▶ _Task goal_
Where does the string "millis" appear in the material? Copy each line that holds it.

▶ _Given data_

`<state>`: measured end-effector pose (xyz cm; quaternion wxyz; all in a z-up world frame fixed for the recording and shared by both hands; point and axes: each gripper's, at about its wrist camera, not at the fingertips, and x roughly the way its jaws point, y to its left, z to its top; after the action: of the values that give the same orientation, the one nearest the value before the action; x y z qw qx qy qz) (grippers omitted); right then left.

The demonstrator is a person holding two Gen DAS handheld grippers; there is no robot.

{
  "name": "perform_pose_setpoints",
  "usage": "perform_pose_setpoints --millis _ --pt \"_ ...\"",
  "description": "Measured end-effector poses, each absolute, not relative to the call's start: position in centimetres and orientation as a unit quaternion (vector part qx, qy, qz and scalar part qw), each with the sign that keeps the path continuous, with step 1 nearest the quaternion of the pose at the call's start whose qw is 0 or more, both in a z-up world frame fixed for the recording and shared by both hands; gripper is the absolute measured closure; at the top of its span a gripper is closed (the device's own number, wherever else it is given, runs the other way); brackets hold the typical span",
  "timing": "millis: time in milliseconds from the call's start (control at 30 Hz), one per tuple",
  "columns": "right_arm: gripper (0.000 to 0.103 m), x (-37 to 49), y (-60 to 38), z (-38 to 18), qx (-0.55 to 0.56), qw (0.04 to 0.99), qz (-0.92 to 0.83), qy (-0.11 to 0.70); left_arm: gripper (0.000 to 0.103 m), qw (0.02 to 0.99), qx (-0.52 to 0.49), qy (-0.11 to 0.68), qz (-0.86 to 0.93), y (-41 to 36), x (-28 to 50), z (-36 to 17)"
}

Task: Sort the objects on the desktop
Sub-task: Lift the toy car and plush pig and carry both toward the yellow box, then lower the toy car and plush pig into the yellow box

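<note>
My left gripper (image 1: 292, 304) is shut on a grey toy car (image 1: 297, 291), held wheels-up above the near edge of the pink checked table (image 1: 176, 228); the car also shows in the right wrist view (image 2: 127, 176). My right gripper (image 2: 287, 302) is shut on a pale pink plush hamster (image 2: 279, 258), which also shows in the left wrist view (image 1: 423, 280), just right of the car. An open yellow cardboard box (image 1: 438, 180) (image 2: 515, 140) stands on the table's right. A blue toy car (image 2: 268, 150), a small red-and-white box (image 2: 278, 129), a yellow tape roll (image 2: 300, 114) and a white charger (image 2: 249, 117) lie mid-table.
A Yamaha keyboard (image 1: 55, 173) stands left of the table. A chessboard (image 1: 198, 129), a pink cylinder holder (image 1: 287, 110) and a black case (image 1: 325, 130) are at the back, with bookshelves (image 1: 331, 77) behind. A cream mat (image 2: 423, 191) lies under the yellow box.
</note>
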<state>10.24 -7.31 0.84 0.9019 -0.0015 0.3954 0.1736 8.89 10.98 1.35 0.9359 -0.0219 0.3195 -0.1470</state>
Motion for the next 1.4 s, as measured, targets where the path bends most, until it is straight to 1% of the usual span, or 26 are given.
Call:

▶ _Result for this task_
  "usage": "perform_pose_setpoints --millis _ --pt \"_ ...\"",
  "timing": "millis: time in milliseconds from the call's start (control at 30 Hz), one per tuple",

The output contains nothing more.